When I looked up the statistics for St. Lucie I almost lost my lunch. Gould's numbers, based upon US Vital Statistics, showed that in St. Lucie County, the age-adjusted white female breast cancer mortality rate from 1950-54 was 6.5 deaths per 100,000 women. But the rate jumped to 20.7 for the years 1980-84, and 23.5 for 1985-89. Thus the rate of increase in these deaths, comparing 1950-54 to 1980-84, was 221%! And comparing 1950-54 to 1985-89, the increase was 263%.

Comparing the earlier five-year period to the latter two five-year ones showed identical 24% increases for the state of Florida as a whole for these breast cancer deaths. And nationally this mortality increased 2% from 1950-54 to 1980-84, and 1% from 1950-54 to 1985-89.

Long ago pioneer environmentalist Rachel Carson warned of nefarious health effects from the interaction of chemical and radioactive toxins. Carson, who herself died of breast cancer, termed this a synergistic phenomenon, meaning that the combined effects of different toxins in the environment could create harm to health greater than the sum of their individual effects.

The newspaper report I read last November did an excellent job of exposing the possible effects of toxic chemicals on human health, in this case on our children. But by failing to include radiation's possible effect, and not even mentioning the close proximity of the St. Lucie reactors to Port St. Lucie, it left crucial information out of the story. Perhaps the reporter was unaware of the St.
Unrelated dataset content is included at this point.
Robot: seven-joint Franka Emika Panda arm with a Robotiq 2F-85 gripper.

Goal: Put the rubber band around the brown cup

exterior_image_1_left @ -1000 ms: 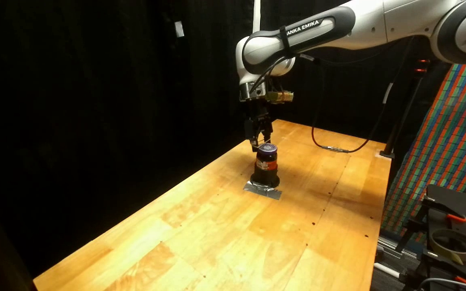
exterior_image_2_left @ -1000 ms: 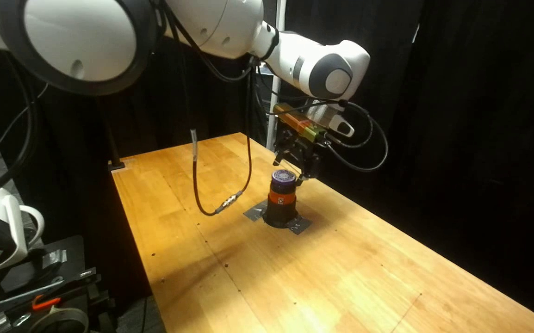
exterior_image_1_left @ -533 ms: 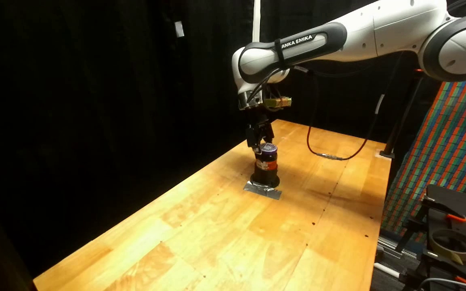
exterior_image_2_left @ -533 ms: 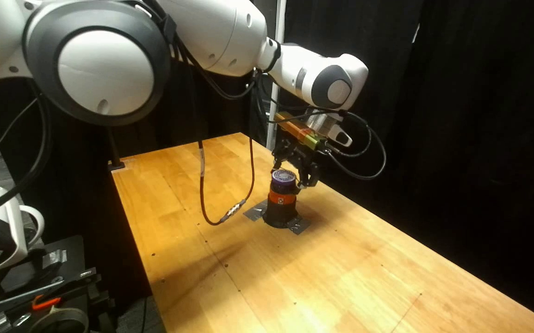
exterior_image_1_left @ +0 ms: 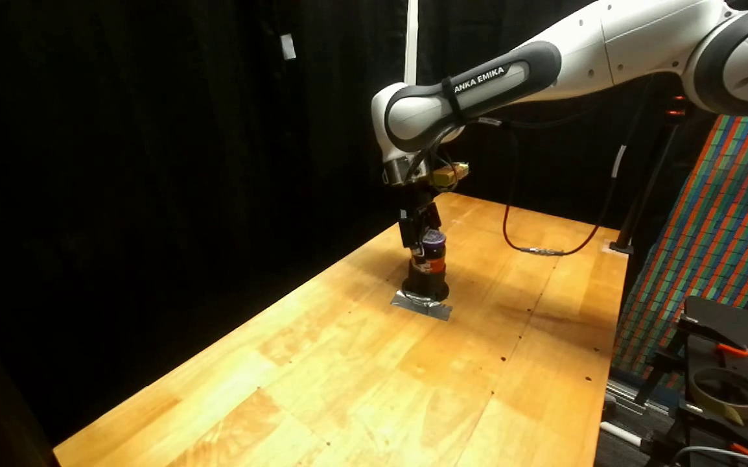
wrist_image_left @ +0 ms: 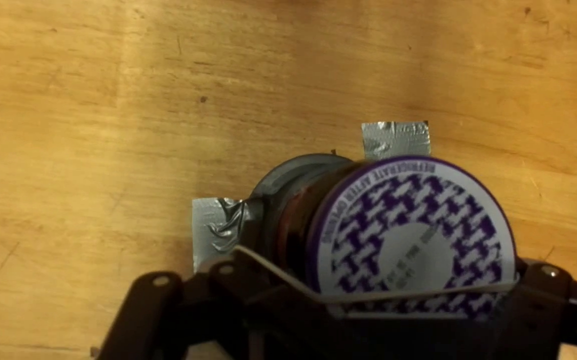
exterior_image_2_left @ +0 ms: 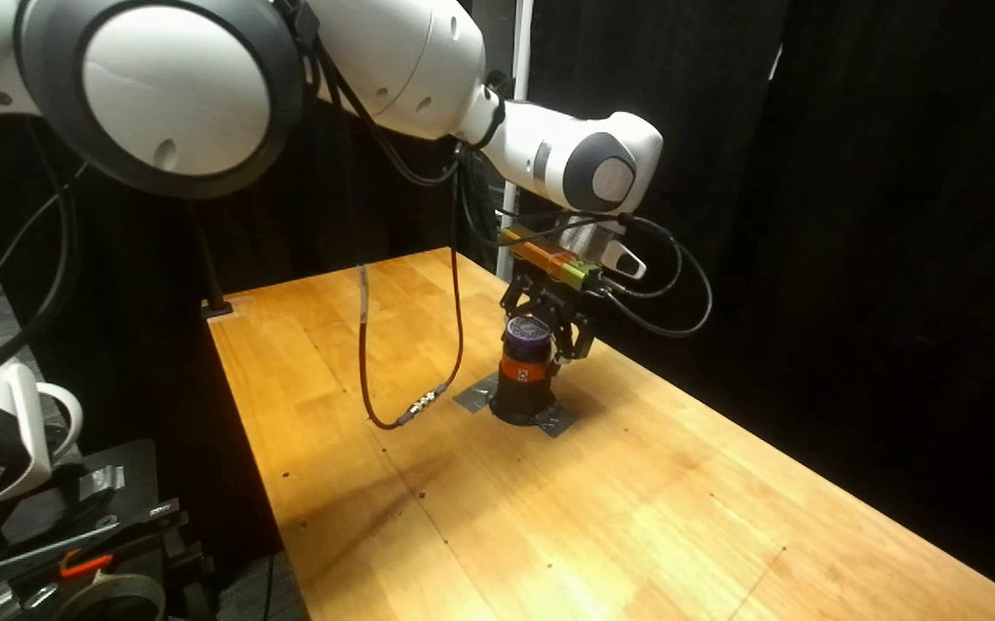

Lucie reactors, or their potential role in causing an elevated rate of brain cancer in the children of St. Lucie. Unfortunately, this type of omission is still the rule rather than the exception in the national media.

When it comes to cancer and other dread diseases, the public needs to know about all the possible causal factors. The public deserves the opportunity to make informed decisions about an industry that significantly increases the risks to public health. For the media to deny to its readers or viewers key information relevant to the risk of exposure to the radiation releases of nuclear power plants seriously compromises their ability to make informed decisions. This plays into the implausible deniability of the nuclear establishment.